Exercise requirements → A single number is wanted: how many lines of the data below include the string "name"?
____ Given data
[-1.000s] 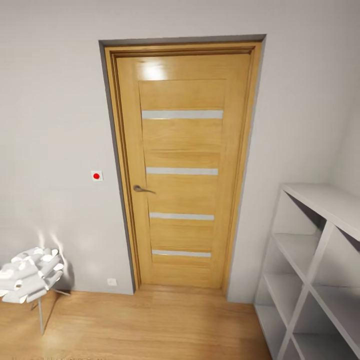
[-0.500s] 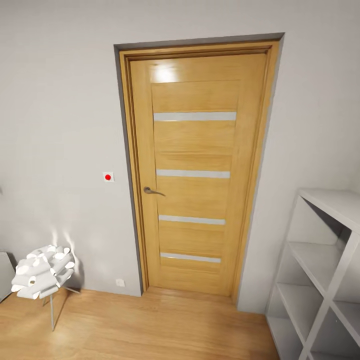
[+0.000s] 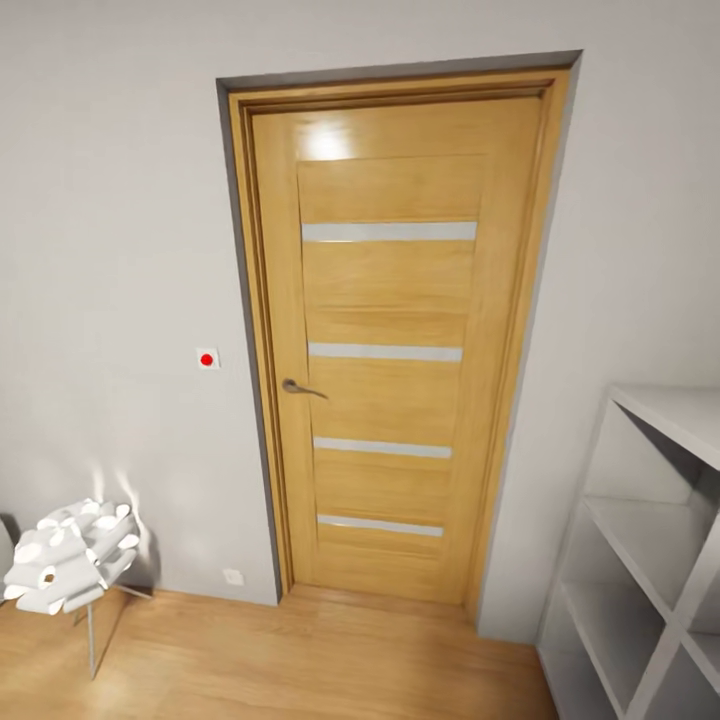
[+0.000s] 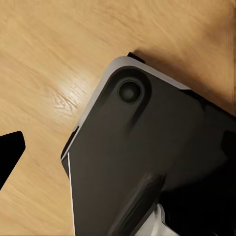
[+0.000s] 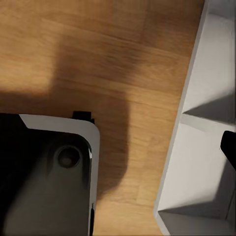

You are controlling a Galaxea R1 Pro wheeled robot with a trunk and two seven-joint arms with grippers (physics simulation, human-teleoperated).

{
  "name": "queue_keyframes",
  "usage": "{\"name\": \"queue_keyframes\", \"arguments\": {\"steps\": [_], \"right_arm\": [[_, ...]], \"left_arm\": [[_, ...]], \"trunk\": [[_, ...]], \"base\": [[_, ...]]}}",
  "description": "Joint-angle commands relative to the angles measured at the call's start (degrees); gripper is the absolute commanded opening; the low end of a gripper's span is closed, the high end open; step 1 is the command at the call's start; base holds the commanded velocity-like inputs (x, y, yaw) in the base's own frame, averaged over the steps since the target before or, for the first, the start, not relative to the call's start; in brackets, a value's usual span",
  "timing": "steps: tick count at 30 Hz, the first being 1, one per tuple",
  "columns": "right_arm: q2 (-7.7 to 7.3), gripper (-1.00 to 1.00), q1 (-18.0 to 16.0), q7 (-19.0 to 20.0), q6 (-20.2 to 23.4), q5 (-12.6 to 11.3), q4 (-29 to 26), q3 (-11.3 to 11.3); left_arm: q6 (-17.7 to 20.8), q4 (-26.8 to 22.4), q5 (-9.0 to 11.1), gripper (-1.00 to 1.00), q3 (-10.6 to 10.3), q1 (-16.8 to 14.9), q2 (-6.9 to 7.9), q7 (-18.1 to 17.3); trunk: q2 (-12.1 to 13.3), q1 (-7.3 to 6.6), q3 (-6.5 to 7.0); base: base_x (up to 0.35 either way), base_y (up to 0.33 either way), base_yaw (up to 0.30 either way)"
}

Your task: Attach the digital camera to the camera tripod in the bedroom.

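The digital camera and the camera tripod are out of view. The head view faces a closed light-wood door (image 3: 390, 350) with frosted strips and a metal handle (image 3: 297, 387), set in a light grey wall. In the left wrist view one black fingertip (image 4: 10, 152) sits at the picture's edge over the wood floor, beside my dark base (image 4: 147, 162). The right wrist view likewise has one black fingertip (image 5: 229, 147) at the edge, over a white shelf. Nothing lies between the fingers of either gripper.
A white shelf unit (image 3: 650, 540) stands against the wall right of the door. A white ruffled floor lamp (image 3: 68, 558) on thin legs stands at the left. A small switch with a red dot (image 3: 207, 359) is on the wall. Wood plank floor (image 3: 300, 660) lies before the door.
The whole head view has shifted: the door slid to the right in the picture, then slightly back, and looks a little larger. The camera moved, not the room's things.
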Motion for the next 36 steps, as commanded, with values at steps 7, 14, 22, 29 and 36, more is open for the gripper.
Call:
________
Solution for this exercise → 2